*Recorded data:*
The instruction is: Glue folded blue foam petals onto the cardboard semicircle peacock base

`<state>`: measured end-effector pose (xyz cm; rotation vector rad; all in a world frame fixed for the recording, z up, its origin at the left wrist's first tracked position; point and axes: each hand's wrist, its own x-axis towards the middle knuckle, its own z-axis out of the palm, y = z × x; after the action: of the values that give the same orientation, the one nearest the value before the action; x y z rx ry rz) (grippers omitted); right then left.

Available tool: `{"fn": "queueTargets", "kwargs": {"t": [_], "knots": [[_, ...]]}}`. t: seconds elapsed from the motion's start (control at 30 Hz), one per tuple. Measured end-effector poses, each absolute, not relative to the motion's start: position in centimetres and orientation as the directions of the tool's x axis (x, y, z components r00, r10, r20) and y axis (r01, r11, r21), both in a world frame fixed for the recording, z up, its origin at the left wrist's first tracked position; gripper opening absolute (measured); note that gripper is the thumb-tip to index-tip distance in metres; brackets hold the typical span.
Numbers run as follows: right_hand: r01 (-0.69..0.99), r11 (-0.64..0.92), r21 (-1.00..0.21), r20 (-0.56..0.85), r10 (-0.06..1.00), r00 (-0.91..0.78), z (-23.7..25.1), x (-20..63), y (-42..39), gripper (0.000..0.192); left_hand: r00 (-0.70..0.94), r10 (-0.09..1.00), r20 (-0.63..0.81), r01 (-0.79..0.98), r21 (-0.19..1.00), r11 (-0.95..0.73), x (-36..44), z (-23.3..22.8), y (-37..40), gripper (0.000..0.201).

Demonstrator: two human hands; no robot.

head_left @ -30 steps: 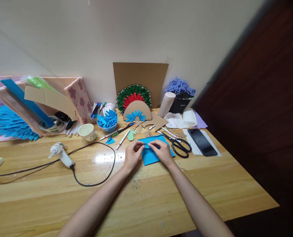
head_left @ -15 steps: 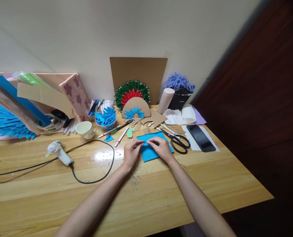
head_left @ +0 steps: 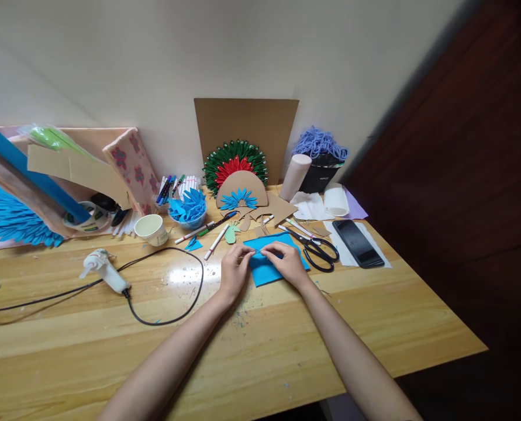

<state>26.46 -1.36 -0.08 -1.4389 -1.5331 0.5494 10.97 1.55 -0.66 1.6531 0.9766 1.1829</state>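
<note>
A blue paper sheet (head_left: 266,272) lies flat on the wooden table (head_left: 286,351), in the middle. My left hand (head_left: 234,272) rests on its left edge and pinches the paper near the top with its fingertips. My right hand (head_left: 286,263) lies on the sheet's right half, its fingers pinching the same fold close to the left hand's. Black scissors (head_left: 316,252) lie just right of my right hand. A small blue paper scrap (head_left: 193,245) sits to the left of the sheet.
A white glue gun (head_left: 104,271) with a black looping cord lies at left. Behind it stand a paper cup (head_left: 151,229), a bowl of blue paper pieces (head_left: 190,210), markers, a cardboard fan craft (head_left: 239,190) and a cardboard sheet. A black phone (head_left: 357,243) lies at right.
My view shifted slightly, so everything sits a little higher in the picture. My two hands stay on the blue sheet, fingertips drawn a little closer together on the fold.
</note>
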Motion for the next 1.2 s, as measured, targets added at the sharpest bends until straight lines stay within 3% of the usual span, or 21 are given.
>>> {"fn": "queueTargets", "kwargs": {"t": [0.77, 1.0, 1.2], "knots": [[0.472, 0.250, -0.845, 0.351, 0.926, 0.139, -0.12, 26.07, -1.44, 0.015, 0.145, 0.959, 0.244, 0.011, 0.969, -0.248, 11.29, -1.01, 1.46, 0.019], [0.491, 0.252, -0.834, 0.364, 0.919, 0.148, -0.42, 26.19, -1.21, 0.015, 0.195, 0.960, 0.201, -0.010, 0.979, -0.203, 11.26, -0.99, 1.55, 0.029], [0.495, 0.260, -0.829, 0.361, 0.925, 0.118, -0.23, 26.03, -1.42, 0.013, 0.267, 0.932, 0.245, 0.056, 0.961, -0.269, 11.25, -0.91, 1.53, 0.018]]}}
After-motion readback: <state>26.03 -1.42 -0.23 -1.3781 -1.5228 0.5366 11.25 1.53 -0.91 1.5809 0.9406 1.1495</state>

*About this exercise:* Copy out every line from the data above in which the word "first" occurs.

*Completed exercise:*
`<state>`: measured end-effector pose (xyz cm; rotation vector rad; all in a world frame fixed for the recording, z up, its origin at the left wrist's first tracked position; point and axes: each hand's wrist, its own x-axis towards the middle knuckle, its own z-axis out of the palm, y = z × x; after the action: of the values that give the same orientation, the one nearest the value before the action; x y z rx ry rz) (grippers omitted); right then left.
Available tool: `{"fn": "queueTargets", "kwargs": {"t": [_], "knots": [[_, ...]]}}`. t: seconds elapsed from the motion's start (control at 30 Hz), one per tuple. Measured end-effector poses, each absolute, not relative to the motion's start: position in centimetres and orientation as the directions of the tool's x axis (x, y, z components r00, r10, r20) and y axis (r01, r11, r21), both in a world frame fixed for the recording, z up, its origin at the left wrist's first tracked position; gripper opening absolute (measured); note that gripper is the thumb-tip to index-tip distance in metres; brackets hold the typical span.

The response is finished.